WORK REQUIRED. The listing below is to be copied exactly, with pictures excluded.

DATA EXTRACT.
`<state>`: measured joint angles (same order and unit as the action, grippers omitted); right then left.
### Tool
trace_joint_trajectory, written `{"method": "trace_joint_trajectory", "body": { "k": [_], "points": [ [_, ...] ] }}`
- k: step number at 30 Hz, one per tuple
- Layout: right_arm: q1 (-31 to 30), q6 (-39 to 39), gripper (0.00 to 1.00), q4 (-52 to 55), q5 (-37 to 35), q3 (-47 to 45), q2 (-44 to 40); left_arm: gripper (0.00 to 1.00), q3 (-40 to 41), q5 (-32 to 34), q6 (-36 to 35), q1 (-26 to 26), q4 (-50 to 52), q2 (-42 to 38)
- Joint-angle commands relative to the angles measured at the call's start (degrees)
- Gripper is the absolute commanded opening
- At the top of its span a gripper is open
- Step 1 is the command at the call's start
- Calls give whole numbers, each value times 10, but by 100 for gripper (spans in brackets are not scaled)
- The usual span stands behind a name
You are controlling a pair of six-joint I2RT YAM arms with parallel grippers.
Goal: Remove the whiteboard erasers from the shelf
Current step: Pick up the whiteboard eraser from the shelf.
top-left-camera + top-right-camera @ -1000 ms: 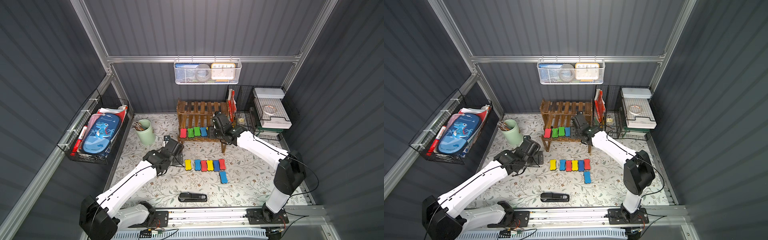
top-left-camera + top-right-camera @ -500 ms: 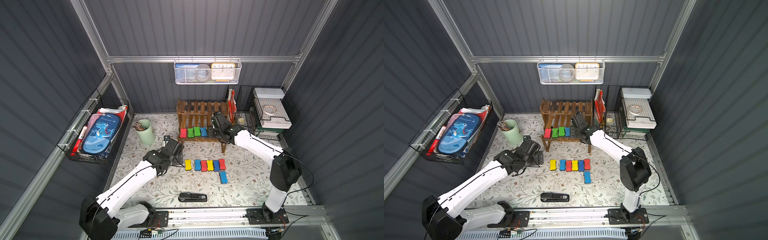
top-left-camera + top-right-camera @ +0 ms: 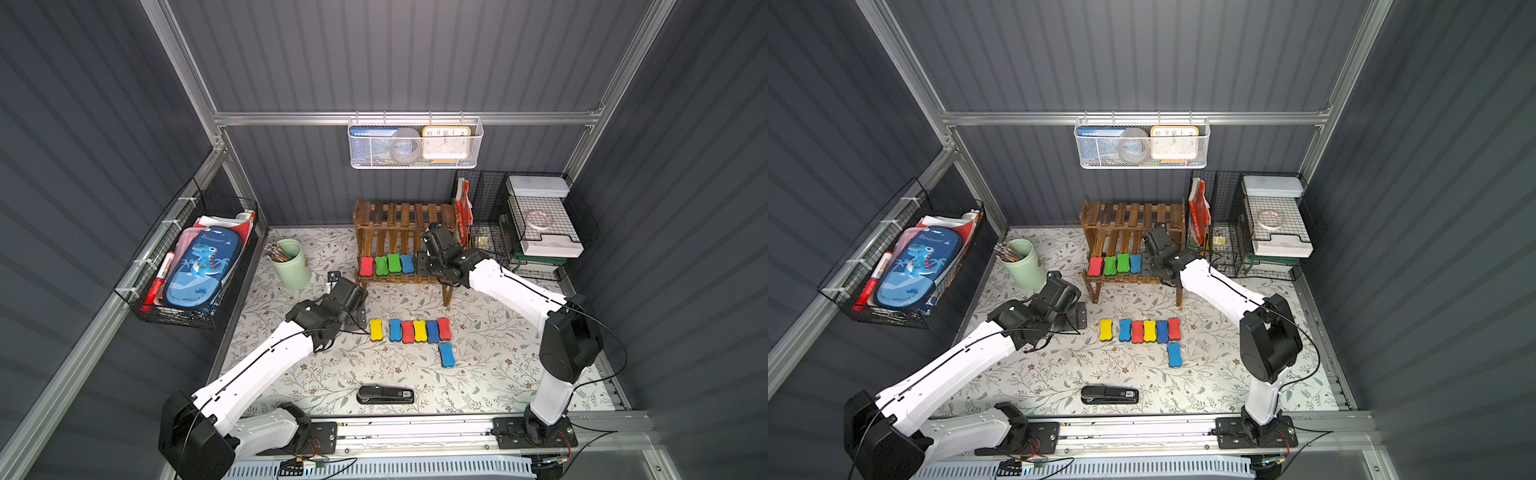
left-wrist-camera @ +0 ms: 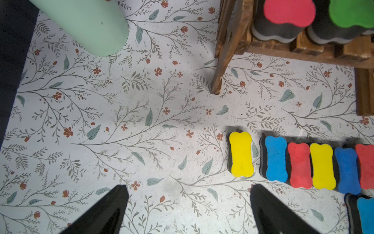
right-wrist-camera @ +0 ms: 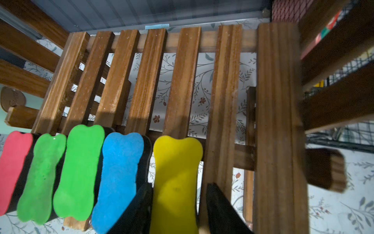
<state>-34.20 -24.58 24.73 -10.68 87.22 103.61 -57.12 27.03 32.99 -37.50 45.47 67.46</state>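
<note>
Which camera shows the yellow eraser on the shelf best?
The right wrist view: the yellow eraser is close up, between the right gripper's fingers. In both top views the right arm hides it. The left wrist view misses it.

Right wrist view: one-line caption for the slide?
Right end effector open around the yellow eraser on the wooden shelf, blue eraser alongside.

The pencil case (image 3: pixel 202 266) reads "Dinosaur"; the clock (image 3: pixel 445 143) shows numerals 10, 11, 12.
</note>
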Motion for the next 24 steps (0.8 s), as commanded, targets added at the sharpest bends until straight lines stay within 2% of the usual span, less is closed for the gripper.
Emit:
{"method": "trace_joint_trajectory", "body": {
  "k": [1, 7, 16, 21, 24],
  "points": [
    [4, 4, 50, 23, 2, 22, 16, 99, 9, 5, -3, 4, 10, -9],
    [4, 4, 49, 31, 21, 33, 34, 99, 10, 8, -3, 3, 10, -9],
    [4, 1, 31, 22, 29, 27, 20, 99, 8, 7, -5, 4, 9, -2],
    [4, -8, 29, 46, 37, 33, -28, 99, 3, 7, -7, 4, 9, -2],
    [4, -24, 29, 70, 62, 4, -78, 99, 3, 6, -7, 4, 7, -5]
  ]
}}
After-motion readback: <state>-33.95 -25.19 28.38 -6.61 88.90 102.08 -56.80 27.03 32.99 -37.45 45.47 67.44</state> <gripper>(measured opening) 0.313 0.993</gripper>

TASK ANSWER.
`<state>`: measured joint angles (same order and unit as the action, grippers omitted); right then left.
### Tool
trace_joint_trajectory, written `{"method": "trace_joint_trajectory", "body": { "k": [_], "points": [ [_, ...] ] }}`
- k: step number at 30 Hz, one per tuple
- Layout: right_arm: q1 (-31 to 30), q6 (-39 to 39), gripper (0.00 to 1.00), q4 (-52 to 55), q5 (-37 to 35), q3 (-47 to 45), q2 (-44 to 40); left_arm: gripper (0.00 to 1.00), q3 (-40 to 41), q5 (-32 to 34), q6 (-36 to 35), q1 (-26 to 26), q4 (-50 to 52), q2 (-42 to 38)
- Joint-angle commands relative to the angles measured at the call's start (degrees)
- Gripper is the absolute commanded opening
- At the top of its span a gripper is open
- Step 1 is the command at the call's start
- Calls give whole numbers, each value times 10, but by 100 for gripper (spans in brackets are not scaled)
- The usual span stands behind a name
You are controlling a pair of six-joint I2RT YAM arms with parallel grippers.
Goal: Remove the whiteboard erasers from the shelf
Current step: Pick up the whiteboard eraser from the shelf.
top-left-camera + top-right-camera @ -1000 ms: 
top-left-camera + top-right-camera @ -500 ms: 
top-left-camera + top-right-camera @ +0 ms: 
left-wrist-camera @ +0 ms: 
right-wrist-camera @ +0 ms: 
<state>-34.20 -24.58 24.73 -10.68 87.22 103.61 -57.12 27.03 32.99 -37.50 45.47 67.46</state>
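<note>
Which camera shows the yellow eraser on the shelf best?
The right wrist view: the yellow eraser is close up, between the right gripper's fingers. In both top views the right arm hides it. The left wrist view misses it.

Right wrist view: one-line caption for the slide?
Right end effector open around the yellow eraser on the wooden shelf, blue eraser alongside.

The pencil case (image 3: pixel 202 266) reads "Dinosaur"; the clock (image 3: pixel 445 143) shows numerals 10, 11, 12.
</note>
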Motion for the next 24 steps (0.8 s), as commanded, targets added at the sharpest bends until straight lines stay within 2% of the usual span, less is closed for the gripper.
Emit:
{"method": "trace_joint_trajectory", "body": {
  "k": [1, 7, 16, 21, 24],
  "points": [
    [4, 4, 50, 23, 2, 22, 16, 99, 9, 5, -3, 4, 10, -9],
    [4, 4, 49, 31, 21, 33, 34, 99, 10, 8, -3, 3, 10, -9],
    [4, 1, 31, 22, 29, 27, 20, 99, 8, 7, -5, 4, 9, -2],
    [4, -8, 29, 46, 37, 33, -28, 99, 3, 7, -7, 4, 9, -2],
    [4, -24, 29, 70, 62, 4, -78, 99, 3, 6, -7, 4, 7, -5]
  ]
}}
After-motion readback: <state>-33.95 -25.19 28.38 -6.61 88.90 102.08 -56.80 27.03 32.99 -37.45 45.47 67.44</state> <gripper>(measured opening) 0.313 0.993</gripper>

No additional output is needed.